— WHAT IS EXPECTED —
Exclude images; transcribe the rest of the data exactly.

— INFORMATION SUPPLIED —
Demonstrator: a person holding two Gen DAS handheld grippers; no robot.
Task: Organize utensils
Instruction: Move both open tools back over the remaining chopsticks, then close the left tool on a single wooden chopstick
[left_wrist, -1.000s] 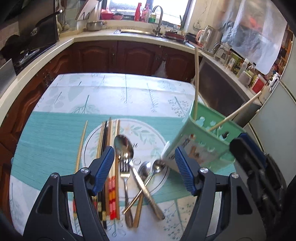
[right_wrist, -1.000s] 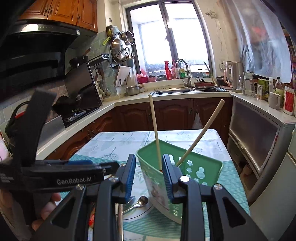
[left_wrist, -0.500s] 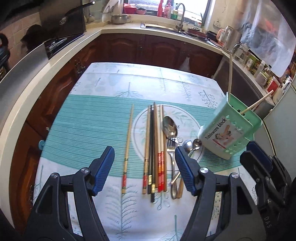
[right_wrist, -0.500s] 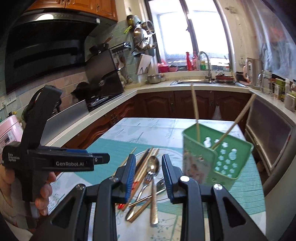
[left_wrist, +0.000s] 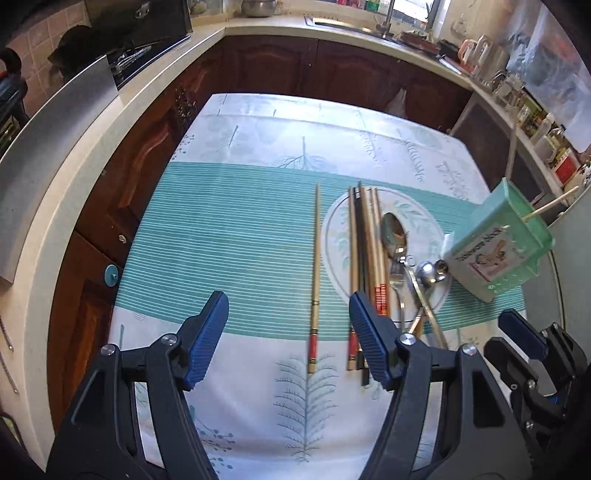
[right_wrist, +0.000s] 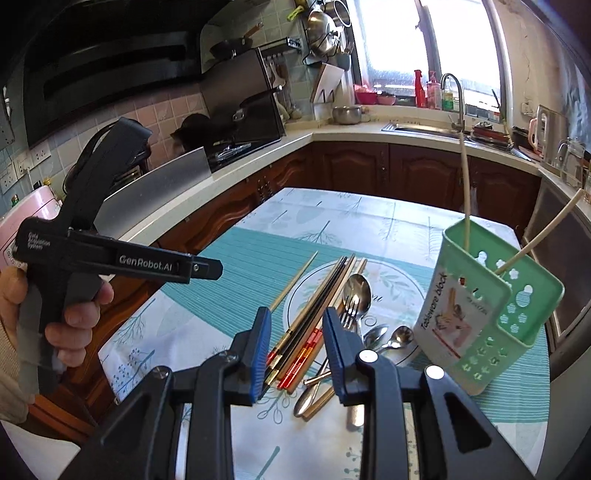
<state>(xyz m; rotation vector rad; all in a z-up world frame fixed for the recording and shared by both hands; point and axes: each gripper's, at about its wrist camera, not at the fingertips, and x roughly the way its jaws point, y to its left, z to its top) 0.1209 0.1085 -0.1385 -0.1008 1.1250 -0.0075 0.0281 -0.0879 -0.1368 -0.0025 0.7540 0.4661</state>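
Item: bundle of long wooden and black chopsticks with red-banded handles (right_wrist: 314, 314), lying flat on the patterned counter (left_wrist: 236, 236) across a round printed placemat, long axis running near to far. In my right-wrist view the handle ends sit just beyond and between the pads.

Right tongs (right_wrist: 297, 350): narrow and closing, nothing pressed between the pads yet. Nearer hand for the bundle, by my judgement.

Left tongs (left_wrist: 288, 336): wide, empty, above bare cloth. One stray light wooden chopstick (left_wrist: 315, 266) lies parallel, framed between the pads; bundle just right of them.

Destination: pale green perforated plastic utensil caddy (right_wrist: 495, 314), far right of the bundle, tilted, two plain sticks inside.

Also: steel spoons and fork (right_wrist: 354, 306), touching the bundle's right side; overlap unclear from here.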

— ANSWER TO THE PROBLEM —
Demonstrator: a person holding two Gen DAS handheld grippers; no robot.
Task: Organize utensils
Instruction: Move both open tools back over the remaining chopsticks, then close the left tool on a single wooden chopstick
[left_wrist, -1.000s] 
[right_wrist, -1.000s] 
[left_wrist, -0.500s] 
[right_wrist, -0.500s] 
[left_wrist, +0.000s] 
[right_wrist, +0.000s] 
<state>(xyz m; rotation vector rad; all in a z-up world frame fixed for the recording and shared by both hands; point and axes: each gripper's, at about its wrist camera, not at the fingertips, and x roughly the way its jaws point, y to its left, z to its top) 0.1209 0.1085 -0.1385 -0.1008 1.1250 -0.0075 0.0281 -0.0879 -0.1368 -0.0025 0.7540 0.4661</state>
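Item: bundle of long wooden and black chopsticks with red-banded handles (right_wrist: 314, 314), lying flat on the patterned counter (left_wrist: 236, 236) across a round printed placemat, long axis running near to far. In my right-wrist view the handle ends sit just beyond and between the pads.

Right tongs (right_wrist: 297, 350): narrow and closing, nothing pressed between the pads yet. Nearer hand for the bundle, by my judgement.

Left tongs (left_wrist: 288, 336): wide, empty, above bare cloth. One stray light wooden chopstick (left_wrist: 315, 266) lies parallel, framed between the pads; bundle just right of them.

Destination: pale green perforated plastic utensil caddy (right_wrist: 495, 314), far right of the bundle, tilted, two plain sticks inside.

Also: steel spoons and fork (right_wrist: 354, 306), touching the bundle's right side; overlap unclear from here.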

No additional answer is needed here.